Vector-Valued Functions of Several Variables

Question 1

How do you solve an Epsilon-Delta Equation for limit?

Answer 1

Assume a value for Delta which the independent variables (usually x or x0) differ from, and show that this directly proves that the dependant variable and the limit also differ from some number Epsilon, i.e.
0 < ∥x − x0∥ < δ ⇒ ∥f(x) − l∥ < ϵ

Question 2

What does it mean for function f to be a linear mapping?

Answer 2

f(x + h) = f(x) + f(h).

Question 3

What is the name of the type of matrix used to solve a linear mapping derivation?

Answer 3

A Jacobian Matrix.

Question 4

What does element a(i,j) of a Jacobian Matrix look like?

Answer 4

∂fi/∂xj

Question 5

When would one use ∂ instead of d in differentiation?

Answer 5

When differentiating a function of more than 1 variable, or to signify partial differentiation.

Question 6

What would you write to represent a Jacobian Matrix?

Answer 6

A or Df(x)

Question 7

The i’th row of A is the ____ of fi.

Answer 7

The gradient of fi (∇fi).

Question 8

What must one do to use the chain rule on functions of more than one variable?

Answer 8

When differentiating, find the partial derivative of the function with more than 1 variable.
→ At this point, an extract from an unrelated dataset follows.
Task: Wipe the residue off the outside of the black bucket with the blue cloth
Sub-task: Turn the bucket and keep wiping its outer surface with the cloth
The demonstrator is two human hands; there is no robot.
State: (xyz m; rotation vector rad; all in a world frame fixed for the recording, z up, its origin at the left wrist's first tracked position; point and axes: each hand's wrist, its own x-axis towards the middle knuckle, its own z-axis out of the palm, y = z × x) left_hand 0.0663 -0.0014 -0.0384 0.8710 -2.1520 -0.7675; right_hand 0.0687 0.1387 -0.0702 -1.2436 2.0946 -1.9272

This is also true if all functions have more than one variable

Question 9

What does altering the meaning of a differential operator mean?

Answer 9

When working through equations involving the chain rule, you may occasionally have to put values in terms of other variables. Finding out the value of a differential operator, i.e.
∂/∂x, in terms of these initial variables can be useful (like substitution in integration!)